Les jeunes primates non humains ont donc toute liberté et opportunité de s'exercer au sexe et d'en être spectateurs, ce qui conduirait à penser que les singes sont précocement lubriques. Mais cette sexualité est intimement liée à la socialité au sein d'une socio-sexualité où les deux composantes se renforcent mutuellement, permettant aux espèces de primates, à leurs structures sociales, de se perpétuer et aux jeunes de se développer. Toutefois, comme on l'a souligné à plusieurs reprises, la sexualité ne fonde pas la socialité, elle ne fait que l'accompagner. Est-ce en cela que l'homme est un primate ?

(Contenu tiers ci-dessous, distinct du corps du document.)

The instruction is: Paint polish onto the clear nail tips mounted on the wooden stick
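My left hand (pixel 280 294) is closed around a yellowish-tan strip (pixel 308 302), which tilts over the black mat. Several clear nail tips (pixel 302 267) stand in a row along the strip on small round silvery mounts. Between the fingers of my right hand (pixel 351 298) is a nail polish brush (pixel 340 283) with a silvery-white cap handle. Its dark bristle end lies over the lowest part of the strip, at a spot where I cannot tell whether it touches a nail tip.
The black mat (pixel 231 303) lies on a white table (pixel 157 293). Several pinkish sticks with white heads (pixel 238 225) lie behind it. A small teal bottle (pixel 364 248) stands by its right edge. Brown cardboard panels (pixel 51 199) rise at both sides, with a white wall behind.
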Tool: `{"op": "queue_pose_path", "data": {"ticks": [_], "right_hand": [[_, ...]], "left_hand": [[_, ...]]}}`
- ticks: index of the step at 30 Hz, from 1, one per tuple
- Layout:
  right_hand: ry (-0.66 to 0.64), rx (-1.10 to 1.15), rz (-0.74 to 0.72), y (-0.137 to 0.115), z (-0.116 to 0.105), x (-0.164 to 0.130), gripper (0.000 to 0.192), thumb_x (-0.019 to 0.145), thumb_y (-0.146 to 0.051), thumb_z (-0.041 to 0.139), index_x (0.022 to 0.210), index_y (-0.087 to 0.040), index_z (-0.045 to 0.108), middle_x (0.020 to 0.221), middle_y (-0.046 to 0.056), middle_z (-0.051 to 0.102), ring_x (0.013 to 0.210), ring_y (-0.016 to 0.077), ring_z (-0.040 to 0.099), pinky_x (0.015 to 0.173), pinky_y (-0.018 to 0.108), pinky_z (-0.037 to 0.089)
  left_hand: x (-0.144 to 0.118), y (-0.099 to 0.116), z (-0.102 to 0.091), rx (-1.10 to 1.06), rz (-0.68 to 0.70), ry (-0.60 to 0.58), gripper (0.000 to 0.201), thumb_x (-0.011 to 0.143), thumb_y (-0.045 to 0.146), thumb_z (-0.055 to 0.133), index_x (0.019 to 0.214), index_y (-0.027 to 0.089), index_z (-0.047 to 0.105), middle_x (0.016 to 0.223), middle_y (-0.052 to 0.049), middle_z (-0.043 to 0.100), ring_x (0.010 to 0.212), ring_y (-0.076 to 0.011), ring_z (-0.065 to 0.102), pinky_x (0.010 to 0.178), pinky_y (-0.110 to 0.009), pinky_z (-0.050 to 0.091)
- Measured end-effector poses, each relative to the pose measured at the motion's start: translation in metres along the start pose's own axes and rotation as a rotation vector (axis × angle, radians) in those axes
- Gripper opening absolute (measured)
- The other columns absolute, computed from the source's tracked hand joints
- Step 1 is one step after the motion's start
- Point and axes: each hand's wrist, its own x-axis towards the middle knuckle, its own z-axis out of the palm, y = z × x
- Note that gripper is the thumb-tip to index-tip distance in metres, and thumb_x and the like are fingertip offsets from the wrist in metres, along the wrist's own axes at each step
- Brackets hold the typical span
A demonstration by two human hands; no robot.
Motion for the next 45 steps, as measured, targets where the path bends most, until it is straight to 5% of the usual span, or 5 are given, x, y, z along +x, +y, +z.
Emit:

La théorie darwinienne de l'évolution prévoit que la sexualité des primates ne sert qu'à la propagation des gènes des individus et en conséquence à la perpétuation de l'espèce. Ceci reviendrait à admettre que là où il y a des gènes, il n'y aurait effectivement pas de plaisir. Il est alors paradoxal de constater que la religion judéo-chrétienne prescrit ce que la théorie de l'évolution propose alors même que cette idée d'évolution ne fait pas, ou n'a pas toujours fait, l'unanimité dans l'Eglise.
La religion considère comme péché de luxure une sexualité non fécondante dont les primates non humains usent pour maintenir, renforcer, une socialité qui a permis au cours de l'évolution, et dans la lignée des hominidés, l'émergence de phénomènes tels que la culture. Reste que le fait de considérer la sexualité des primates non humains pour éclairer l'évolution de la sexualité humaine relève plus souvent de la métaphore que d'une reconstruction phylogénétique rigoureuse. Cette approche comparative conserve pourtant des vertus indéniables, notamment celle de montrer que l'Homo sapiens, baigné de culture, s'est émancipé d'une évolution typiquement darwinienne fondée sur une sélection naturelle.
La sexualité humaine, privée, peut remplir dans les différentes cultures des rôles multiples, du plus utile au plus gratifiant. A n'en pas douter, la luxure est un luxe humain, une production culturelle... une aimable contraction de luxe et de culture.